I competed again a year later, in November 2008, in the southern California regionals. I had just moved cross country a few months earlier. This time, I didn't have a team of coaches and teachers and friends. It was just me! I did it to challenge myself, because I didn't especially feel like doing it, but I knew it would help me to grow as a yogi. I practiced my routine on my own and got feedback when I could.
My postures definitely improved through training, but that year was all about the social networking! If you're new in town and you want plug into the local community, showing up on stage at the competition is a pretty good way to do it! The best part of competing that year was spending time backstage with other local yogis and getting to know all these cool people. Competitions are just like these big old yoga conventions. They are the least competitive things ever. We all hang out backstage and help each other with our routines. We watch each other from the wings and hold our breath, wanting to see everyone else do their best. Everyone winces when someone wobbles and cheers when someone does well. Some of the people who I met at that event are now among my best yogi-friends in Los Angeles, so it was totally worthwhile!

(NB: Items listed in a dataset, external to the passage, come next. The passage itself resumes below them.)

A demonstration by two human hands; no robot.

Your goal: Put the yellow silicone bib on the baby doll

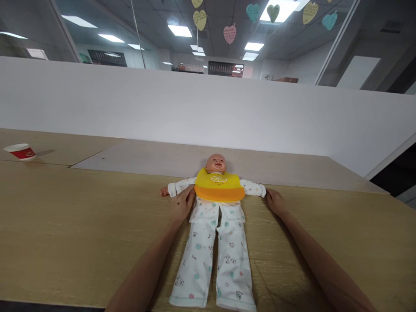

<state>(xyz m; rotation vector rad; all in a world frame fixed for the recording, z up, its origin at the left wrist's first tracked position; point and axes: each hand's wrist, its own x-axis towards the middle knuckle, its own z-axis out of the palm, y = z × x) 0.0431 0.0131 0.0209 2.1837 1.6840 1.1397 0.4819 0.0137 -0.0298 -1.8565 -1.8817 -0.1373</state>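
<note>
A baby doll (216, 163) lies face up on the table, arms spread to both sides. It wears white printed pajamas (199, 260) and a yellow bib (224, 184) with an orange lower band and a white citrus-slice print. My left hand (182, 203) is closed at the bib's left edge, its fingers pressed together there beside the sleeve. At the cuff of the sleeve (255, 188) on the right, my right hand (275, 202) is closed with its fingertips on the cloth. The doll's hand on that side is hidden; the other one (164, 192) shows past its cuff.
A red and white paper cup (21, 151) lies tilted at the far left of the wooden table (81, 225). A grey board (146, 158) lies behind the doll, against a low white wall (195, 112). Heart-shaped notes (229, 34) hang on the glass above.
</note>
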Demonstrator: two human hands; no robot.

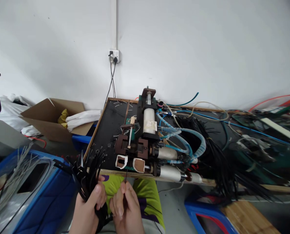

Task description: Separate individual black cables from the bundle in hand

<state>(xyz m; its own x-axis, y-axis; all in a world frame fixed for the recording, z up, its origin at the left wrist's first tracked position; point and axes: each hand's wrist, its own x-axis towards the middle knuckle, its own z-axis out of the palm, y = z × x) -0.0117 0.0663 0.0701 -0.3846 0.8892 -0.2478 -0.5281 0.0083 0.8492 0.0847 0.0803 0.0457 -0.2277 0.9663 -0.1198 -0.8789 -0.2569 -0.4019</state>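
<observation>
My left hand [92, 203] is wrapped round a bundle of black cables [85, 177], whose cut ends fan out above the fist. Close beside it, my right hand [125, 204] pinches a single thin black cable [126, 175] between thumb and fingers. That cable points up at the front of a pneumatic machine [145, 130], between two brown jaw blocks edged in white, the left jaw [121, 161] and the right jaw [138, 164]. Whether the cable's tip lies between the jaws is too small to tell.
A wood-edged black bench [106, 125] carries the machine, its blue air hoses [198, 139] and a pile of black cables [215, 156]. At left stand a blue bin [44, 195] with pale wires and a cardboard box [47, 120]. A blue stool [195, 211] is below right.
</observation>
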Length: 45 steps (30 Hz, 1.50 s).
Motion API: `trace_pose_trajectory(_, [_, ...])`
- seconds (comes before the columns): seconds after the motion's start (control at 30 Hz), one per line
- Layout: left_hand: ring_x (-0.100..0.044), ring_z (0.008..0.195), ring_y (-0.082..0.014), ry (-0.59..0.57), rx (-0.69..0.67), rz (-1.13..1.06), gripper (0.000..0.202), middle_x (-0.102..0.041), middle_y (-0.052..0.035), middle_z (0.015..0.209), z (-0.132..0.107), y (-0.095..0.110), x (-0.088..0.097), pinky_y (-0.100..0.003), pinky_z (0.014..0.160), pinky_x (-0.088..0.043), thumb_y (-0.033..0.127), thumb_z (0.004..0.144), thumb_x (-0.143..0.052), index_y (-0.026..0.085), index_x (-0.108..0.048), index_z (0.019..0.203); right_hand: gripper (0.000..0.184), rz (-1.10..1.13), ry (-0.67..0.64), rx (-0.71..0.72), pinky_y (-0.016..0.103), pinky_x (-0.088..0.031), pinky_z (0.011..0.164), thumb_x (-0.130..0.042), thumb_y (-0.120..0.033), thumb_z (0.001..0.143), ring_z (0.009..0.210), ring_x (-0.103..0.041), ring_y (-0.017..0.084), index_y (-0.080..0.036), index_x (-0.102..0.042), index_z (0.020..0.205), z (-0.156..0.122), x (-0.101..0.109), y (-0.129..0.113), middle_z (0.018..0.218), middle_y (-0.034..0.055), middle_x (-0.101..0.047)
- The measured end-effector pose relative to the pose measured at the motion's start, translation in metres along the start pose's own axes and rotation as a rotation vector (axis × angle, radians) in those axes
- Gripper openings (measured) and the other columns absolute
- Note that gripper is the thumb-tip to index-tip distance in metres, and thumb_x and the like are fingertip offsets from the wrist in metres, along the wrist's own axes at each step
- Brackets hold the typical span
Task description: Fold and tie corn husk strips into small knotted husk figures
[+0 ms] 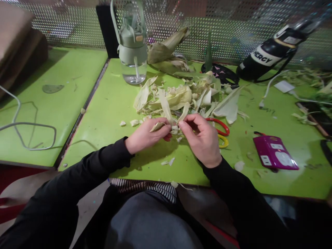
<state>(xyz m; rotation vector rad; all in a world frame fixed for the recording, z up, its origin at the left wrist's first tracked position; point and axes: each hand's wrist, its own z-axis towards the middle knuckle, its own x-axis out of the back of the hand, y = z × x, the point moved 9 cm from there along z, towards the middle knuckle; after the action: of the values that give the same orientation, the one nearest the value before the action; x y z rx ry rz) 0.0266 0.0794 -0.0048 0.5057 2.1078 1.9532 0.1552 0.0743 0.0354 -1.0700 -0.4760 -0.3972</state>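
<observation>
My left hand (146, 136) and my right hand (201, 136) meet over the green table (111, 103), both pinched on thin strips of pale corn husk (166, 109) that rise from between the fingers. A small folded piece of husk (157, 127) sits in the left fingers. Just behind the hands lies a pile of dried corn husks (181, 98). Red-handled and yellow-handled scissors (221, 133) lie right beside my right hand, partly hidden by it.
A clear water bottle with a green lid (132, 45) stands at the back. A magenta device (275, 152) lies to the right, a black bottle (269, 55) and white cable (272, 86) behind it. Husk scraps (168, 161) dot the table. A perforated metal screen (77, 24) closes the back.
</observation>
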Motion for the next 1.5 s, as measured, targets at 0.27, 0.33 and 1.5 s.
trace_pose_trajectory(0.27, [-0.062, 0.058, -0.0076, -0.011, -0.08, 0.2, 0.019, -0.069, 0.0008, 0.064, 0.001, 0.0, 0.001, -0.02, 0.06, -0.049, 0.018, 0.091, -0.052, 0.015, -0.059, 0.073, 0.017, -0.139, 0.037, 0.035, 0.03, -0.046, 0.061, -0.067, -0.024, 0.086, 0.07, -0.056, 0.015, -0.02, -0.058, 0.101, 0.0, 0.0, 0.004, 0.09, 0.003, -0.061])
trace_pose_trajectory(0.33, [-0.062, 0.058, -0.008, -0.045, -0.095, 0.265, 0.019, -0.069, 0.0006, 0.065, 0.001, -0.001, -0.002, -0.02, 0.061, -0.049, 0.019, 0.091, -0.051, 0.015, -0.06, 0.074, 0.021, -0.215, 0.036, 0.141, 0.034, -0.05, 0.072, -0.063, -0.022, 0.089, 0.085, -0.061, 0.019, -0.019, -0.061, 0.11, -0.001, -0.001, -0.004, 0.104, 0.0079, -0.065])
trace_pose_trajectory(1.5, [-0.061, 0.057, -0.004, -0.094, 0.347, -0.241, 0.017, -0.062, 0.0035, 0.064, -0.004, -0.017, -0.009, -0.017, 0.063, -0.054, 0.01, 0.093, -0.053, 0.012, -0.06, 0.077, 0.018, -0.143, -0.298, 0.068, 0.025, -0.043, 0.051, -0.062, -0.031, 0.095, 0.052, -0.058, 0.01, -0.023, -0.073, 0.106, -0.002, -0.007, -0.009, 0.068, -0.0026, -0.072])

As far as the actual performance that year, I was totally relaxed backstage, giving last minute tips and cracking dirty jokes, and then I was scared shitless when I got up on stage! It was very dark, and Emmy was in the middle of the judges' table - yikes! I wobbled pretty badly coming out of standing head to knee and was sure it was all over. But as soon as that happened, I thought to myself, "Whoops, well that's that, oh well, too bad!" I put a big smile on my face, relaxed completely, and finished the routine very cheerfully. (My friend in the audience said that I was the only one who smiled, like, at all.) Whaddaya know - I got third place. Didn't qualify me for nationals (that's first and second place winners only), but it was something to write home about.
I didn't get to compete this year, so that's the extent of my personal experience on the yoga stage! (I'm really gonna have to do it again next year, though, or certain people will kill me.)
Since my experiences have been so positive, I always encourage people to get involved in their local events. They're inspiring to watch, they bring the community together, and it's empowering to be a part of them. "Competition" gets a bad rap, but it's not inherently a bad thing. When good people compete with each other - not against, but with - without malice or pettiness, everyone improves from it. Bikram likes to point out that competition is the foundation of democracy, and I think he's got a point. Without competition, you have either a monopoly or a caste system, right?! Everything in life is competition, but that's not necessarily a bad thing. Let's compete with each other to see who can raise the most money for Haiti, and we'll see if anyone's worse off at the end of the day.
I'll be in LA all weekend for the national and international championships, and it promises to be a fun time! (Yoga family reunion!!) Maybe I'll see some of you there! For those of you staying at home, the events will both be streaming live online. You can watch on Friday at USA Yoga and on Saturday and Sunday at Yoga Cup. The schedule of events is here. Enjoy!!